## YOUR ASSIGNMENT
Tell how many lines below include the word "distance". Only the number should appear.

## Data items
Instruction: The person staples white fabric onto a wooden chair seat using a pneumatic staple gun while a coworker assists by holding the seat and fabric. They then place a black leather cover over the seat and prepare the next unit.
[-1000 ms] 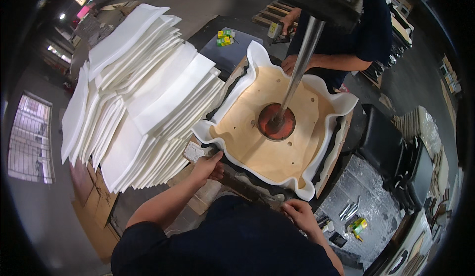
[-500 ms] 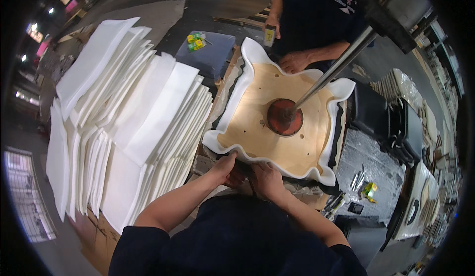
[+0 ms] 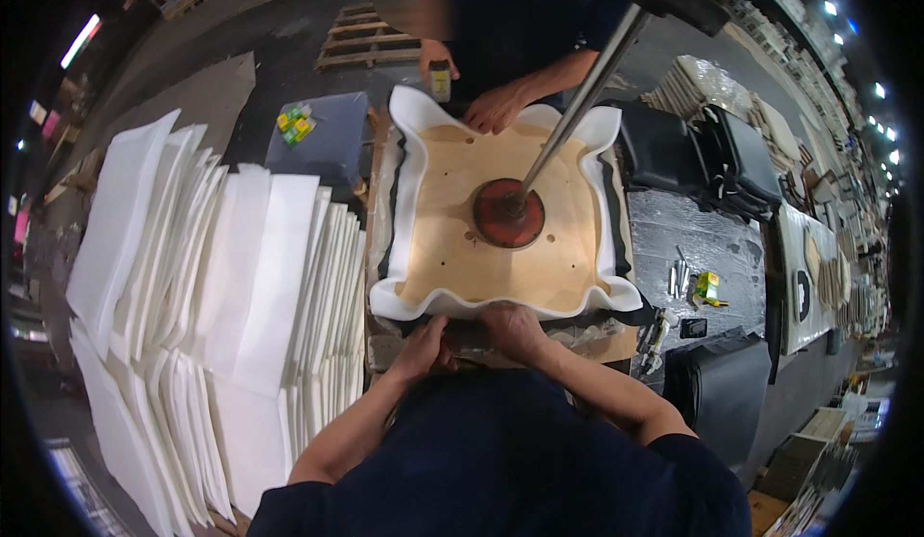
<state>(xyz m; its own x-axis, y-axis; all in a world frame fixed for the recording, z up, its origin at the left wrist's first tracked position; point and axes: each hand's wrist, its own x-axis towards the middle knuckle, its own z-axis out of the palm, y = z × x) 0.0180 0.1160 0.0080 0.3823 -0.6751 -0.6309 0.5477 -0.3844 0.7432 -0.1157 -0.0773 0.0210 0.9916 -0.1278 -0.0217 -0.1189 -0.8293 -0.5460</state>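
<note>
A square wooden board [image 3: 448,234] lies in front of me, edged by wavy white foam [image 3: 602,298] that curls up at the corners. A black cover [image 3: 390,239] shows outside and beneath the foam. At the near edge, my left hand [image 3: 422,346] is closed on the black cover, its fingertips partly hidden. Just to its right, my right hand [image 3: 515,331] is curled at the same edge, slightly blurred, its fingers mostly hidden by the hand's back. A metal rod [image 3: 585,94] presses down on the board through a round red disc [image 3: 508,214].
Opposite, a person's hand [image 3: 496,109] touches the far foam edge; the other holds a boxy tool [image 3: 440,82]. White foam sheets [image 3: 260,287] are stacked at left. Small yellow-green boxes [image 3: 295,124] sit beyond them. At right are metal tools [image 3: 679,277] and black padded pieces [image 3: 717,393].
The whole view has shifted and turned, so the board appears straighter. My left thumb has come off the foam rim, and my right hand's back is higher against the edge.
</note>
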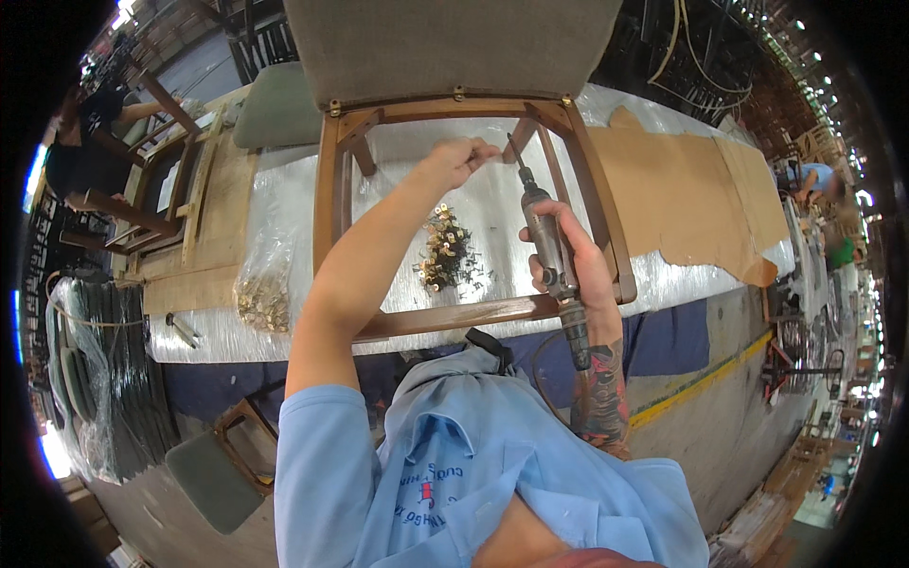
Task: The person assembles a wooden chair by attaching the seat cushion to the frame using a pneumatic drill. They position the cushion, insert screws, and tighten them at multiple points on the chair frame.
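Note:
My right hand (591, 272) is wrapped round a grey air screwdriver (545, 232), with its thin bit pointing away from me. Just left of the bit's tip, my left hand (458, 161) has its fingers pinched together; whatever is between them is too small to make out. Both hands are over a brown wooden chair frame (327, 194) on the table. Along its far rail, small brass-coloured brackets (459, 93) sit at the edge of a grey upholstered panel (454, 47). Inside the frame lies a heap of brass-coloured brackets (441, 248) with dark screws (481, 276) scattered beside it.
Shiny plastic wrap (379, 204) covers the table. A clear bag of brackets (263, 301) lies left of the frame, brown cardboard (682, 194) right. A hose (538, 364) hangs from the screwdriver. A padded seat (213, 483) is at lower left. Another person (85, 156) is far left.

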Demonstrator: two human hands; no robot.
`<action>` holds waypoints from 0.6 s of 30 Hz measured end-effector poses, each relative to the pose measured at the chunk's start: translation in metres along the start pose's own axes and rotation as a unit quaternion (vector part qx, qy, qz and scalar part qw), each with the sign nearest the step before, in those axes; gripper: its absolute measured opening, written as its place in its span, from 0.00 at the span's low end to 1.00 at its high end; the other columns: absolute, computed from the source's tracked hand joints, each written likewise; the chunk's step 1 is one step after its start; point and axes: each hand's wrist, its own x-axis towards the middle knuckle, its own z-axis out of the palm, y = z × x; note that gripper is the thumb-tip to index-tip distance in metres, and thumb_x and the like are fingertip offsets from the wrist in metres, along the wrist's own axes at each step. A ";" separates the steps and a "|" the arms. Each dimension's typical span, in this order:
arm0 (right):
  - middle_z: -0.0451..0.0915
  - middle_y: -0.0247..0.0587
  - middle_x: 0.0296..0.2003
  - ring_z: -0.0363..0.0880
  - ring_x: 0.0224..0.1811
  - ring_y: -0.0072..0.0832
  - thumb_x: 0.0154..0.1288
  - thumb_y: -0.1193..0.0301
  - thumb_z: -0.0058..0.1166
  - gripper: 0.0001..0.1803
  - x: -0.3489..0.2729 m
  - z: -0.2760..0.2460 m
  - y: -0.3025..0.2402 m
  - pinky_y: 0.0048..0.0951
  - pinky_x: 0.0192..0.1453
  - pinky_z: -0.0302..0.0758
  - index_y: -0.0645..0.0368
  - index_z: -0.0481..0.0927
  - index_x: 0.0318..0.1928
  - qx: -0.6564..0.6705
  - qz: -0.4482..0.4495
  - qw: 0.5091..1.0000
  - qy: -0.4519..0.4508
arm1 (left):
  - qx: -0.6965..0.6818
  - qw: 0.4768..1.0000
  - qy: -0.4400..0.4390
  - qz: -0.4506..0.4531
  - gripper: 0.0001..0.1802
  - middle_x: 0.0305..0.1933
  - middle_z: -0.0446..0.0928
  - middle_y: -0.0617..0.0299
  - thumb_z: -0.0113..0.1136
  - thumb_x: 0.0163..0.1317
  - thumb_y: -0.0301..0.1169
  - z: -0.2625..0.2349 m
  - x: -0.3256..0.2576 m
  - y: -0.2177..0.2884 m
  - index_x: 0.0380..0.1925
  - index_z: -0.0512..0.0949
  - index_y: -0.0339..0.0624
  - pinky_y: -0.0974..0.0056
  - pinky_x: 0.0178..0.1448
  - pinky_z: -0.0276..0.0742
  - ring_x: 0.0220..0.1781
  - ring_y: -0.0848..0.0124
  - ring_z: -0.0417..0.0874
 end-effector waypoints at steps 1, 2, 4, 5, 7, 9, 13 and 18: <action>0.76 0.42 0.41 0.76 0.19 0.21 0.78 0.51 0.38 0.20 -0.003 0.001 0.000 0.20 0.16 0.70 0.49 0.71 0.56 -0.005 -0.004 1.000 -0.003 | -0.028 0.996 -0.076 -0.026 0.16 0.44 0.76 0.43 0.50 0.69 0.29 -0.007 0.006 0.004 0.46 0.70 0.20 0.68 0.35 0.83 0.41 0.62 0.83; 0.76 0.42 0.41 0.76 0.18 0.21 0.78 0.51 0.38 0.20 -0.005 0.004 0.000 0.20 0.16 0.70 0.50 0.71 0.56 -0.007 -0.006 1.000 0.006 | -0.053 0.986 -0.147 -0.052 0.18 0.43 0.76 0.43 0.48 0.70 0.31 -0.017 0.013 0.010 0.45 0.70 0.20 0.69 0.34 0.83 0.39 0.61 0.83; 0.76 0.42 0.41 0.76 0.18 0.21 0.78 0.51 0.38 0.20 -0.006 0.006 0.000 0.20 0.16 0.70 0.51 0.71 0.56 -0.029 -0.025 0.999 0.013 | -0.145 0.943 -0.293 -0.060 0.19 0.41 0.75 0.42 0.45 0.69 0.32 -0.027 0.016 0.020 0.42 0.69 0.19 0.70 0.34 0.84 0.36 0.59 0.82; 0.76 0.42 0.41 0.76 0.18 0.21 0.78 0.52 0.38 0.20 -0.006 0.007 0.000 0.19 0.16 0.70 0.51 0.71 0.57 -0.039 -0.036 0.998 0.019 | -0.176 0.936 -0.302 -0.041 0.19 0.41 0.74 0.42 0.43 0.68 0.32 -0.022 0.011 0.022 0.42 0.69 0.18 0.70 0.35 0.84 0.35 0.57 0.82; 0.76 0.42 0.41 0.76 0.18 0.21 0.78 0.52 0.37 0.20 -0.006 0.003 0.003 0.19 0.16 0.70 0.51 0.71 0.57 -0.030 -0.049 0.997 0.041 | -0.170 0.979 -0.057 0.094 0.18 0.43 0.73 0.40 0.41 0.66 0.28 0.034 -0.036 0.019 0.44 0.67 0.17 0.66 0.45 0.86 0.39 0.56 0.80; 0.76 0.42 0.41 0.76 0.18 0.21 0.78 0.52 0.37 0.20 -0.006 0.005 0.004 0.19 0.16 0.70 0.51 0.70 0.57 -0.029 -0.056 0.997 0.035 | -0.176 0.978 -0.084 0.075 0.19 0.46 0.72 0.39 0.41 0.65 0.27 0.032 -0.047 0.018 0.46 0.67 0.16 0.60 0.57 0.82 0.46 0.54 0.79; 0.77 0.41 0.41 0.76 0.18 0.21 0.79 0.53 0.35 0.20 -0.003 0.004 0.005 0.19 0.16 0.70 0.51 0.70 0.57 -0.027 -0.062 0.998 0.009 | -0.144 0.986 -0.082 0.026 0.21 0.58 0.68 0.34 0.41 0.65 0.22 0.024 -0.035 0.019 0.53 0.63 0.13 0.53 0.72 0.69 0.66 0.50 0.70; 0.77 0.43 0.40 0.75 0.17 0.22 0.79 0.53 0.36 0.19 -0.001 0.002 0.007 0.19 0.16 0.70 0.52 0.70 0.56 -0.030 -0.066 0.997 0.011 | -0.046 0.995 -0.092 0.000 0.18 0.63 0.67 0.36 0.40 0.71 0.19 0.021 -0.026 0.011 0.57 0.62 0.16 0.52 0.74 0.69 0.67 0.52 0.70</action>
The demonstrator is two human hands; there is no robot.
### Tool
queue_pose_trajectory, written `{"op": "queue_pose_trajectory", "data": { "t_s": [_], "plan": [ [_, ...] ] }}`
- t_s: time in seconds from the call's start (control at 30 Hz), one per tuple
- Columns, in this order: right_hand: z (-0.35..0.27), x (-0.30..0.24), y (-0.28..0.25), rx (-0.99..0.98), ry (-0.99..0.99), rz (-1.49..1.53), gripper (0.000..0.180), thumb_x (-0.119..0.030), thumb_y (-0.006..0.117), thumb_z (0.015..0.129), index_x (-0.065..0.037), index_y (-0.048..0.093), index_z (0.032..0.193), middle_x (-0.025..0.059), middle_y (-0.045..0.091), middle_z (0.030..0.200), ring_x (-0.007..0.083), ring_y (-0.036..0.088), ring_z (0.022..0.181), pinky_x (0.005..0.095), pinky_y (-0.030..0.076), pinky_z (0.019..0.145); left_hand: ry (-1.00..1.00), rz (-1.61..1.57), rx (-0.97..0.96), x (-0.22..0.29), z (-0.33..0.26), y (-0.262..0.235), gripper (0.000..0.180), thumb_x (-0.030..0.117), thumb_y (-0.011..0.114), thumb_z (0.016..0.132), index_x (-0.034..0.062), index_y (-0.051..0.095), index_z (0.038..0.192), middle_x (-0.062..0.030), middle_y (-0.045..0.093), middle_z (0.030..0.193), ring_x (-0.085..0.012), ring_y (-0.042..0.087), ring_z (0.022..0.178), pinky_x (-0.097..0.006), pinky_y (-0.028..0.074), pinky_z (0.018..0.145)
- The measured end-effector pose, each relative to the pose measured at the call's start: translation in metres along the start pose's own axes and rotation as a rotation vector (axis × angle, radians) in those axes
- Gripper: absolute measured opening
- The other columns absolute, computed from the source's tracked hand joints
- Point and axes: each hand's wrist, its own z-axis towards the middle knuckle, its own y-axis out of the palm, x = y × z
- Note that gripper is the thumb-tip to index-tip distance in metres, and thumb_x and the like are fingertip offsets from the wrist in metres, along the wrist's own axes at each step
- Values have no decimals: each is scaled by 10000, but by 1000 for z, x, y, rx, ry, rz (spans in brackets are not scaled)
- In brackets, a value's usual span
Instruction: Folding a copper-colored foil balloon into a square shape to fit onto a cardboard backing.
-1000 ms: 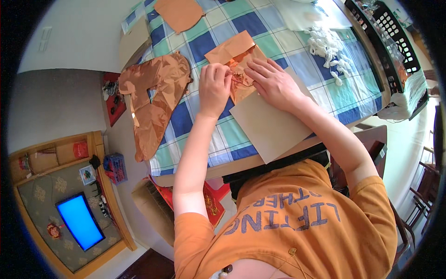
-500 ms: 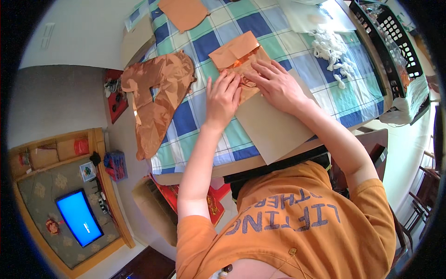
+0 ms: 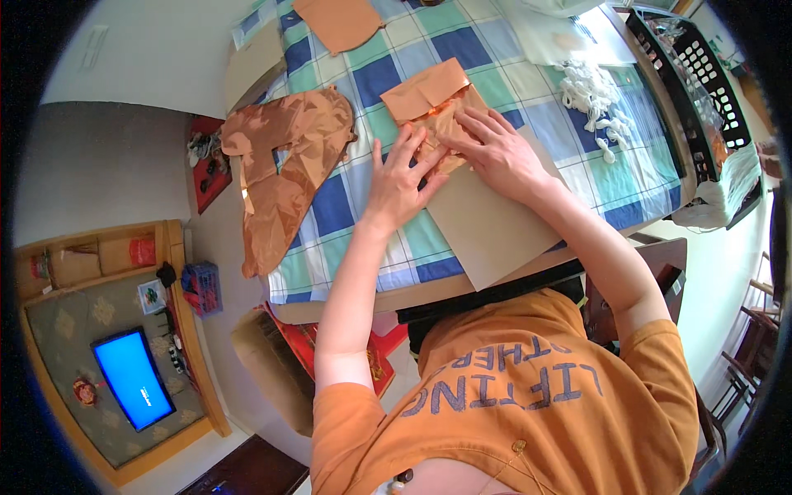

## SOLUTION TO THE EXERCISE
2